BRIEF: In the data that follows, count the lines in which the word "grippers" occurs, and report that figure alone.

—————

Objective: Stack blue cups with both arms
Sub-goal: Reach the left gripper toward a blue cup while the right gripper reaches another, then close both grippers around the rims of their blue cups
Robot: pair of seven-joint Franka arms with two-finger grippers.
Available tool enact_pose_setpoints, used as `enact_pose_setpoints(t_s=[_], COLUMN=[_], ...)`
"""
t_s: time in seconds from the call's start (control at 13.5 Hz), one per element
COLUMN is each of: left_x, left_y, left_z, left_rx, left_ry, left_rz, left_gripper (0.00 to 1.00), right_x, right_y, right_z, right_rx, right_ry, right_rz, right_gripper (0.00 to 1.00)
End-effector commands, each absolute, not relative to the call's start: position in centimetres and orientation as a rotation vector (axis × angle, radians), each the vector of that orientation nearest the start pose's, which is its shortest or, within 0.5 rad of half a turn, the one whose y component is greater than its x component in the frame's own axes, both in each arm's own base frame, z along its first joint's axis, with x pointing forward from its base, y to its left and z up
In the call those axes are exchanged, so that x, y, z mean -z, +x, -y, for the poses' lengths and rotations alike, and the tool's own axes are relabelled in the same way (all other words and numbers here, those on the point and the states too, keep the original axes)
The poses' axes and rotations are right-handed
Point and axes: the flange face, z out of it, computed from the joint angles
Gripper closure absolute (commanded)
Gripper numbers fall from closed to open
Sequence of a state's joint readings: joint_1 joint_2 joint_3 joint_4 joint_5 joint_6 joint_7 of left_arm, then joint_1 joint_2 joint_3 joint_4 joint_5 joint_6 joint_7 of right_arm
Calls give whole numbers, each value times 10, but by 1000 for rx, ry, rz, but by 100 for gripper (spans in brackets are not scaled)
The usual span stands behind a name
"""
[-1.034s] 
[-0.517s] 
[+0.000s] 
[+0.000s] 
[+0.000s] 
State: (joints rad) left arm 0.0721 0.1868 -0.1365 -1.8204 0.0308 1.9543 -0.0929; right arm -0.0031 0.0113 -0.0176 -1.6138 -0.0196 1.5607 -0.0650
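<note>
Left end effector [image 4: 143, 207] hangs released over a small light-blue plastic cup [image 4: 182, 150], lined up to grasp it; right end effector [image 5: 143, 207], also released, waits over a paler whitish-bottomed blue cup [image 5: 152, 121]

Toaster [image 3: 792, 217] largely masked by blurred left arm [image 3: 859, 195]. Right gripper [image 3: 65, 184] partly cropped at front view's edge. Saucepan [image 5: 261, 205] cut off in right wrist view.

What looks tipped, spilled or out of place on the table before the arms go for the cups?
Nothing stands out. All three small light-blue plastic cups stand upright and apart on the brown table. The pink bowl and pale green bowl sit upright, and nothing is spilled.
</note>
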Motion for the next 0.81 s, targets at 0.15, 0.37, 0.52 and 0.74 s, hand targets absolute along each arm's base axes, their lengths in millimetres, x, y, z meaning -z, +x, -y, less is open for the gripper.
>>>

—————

ANSWER FOR THIS EXERCISE: 2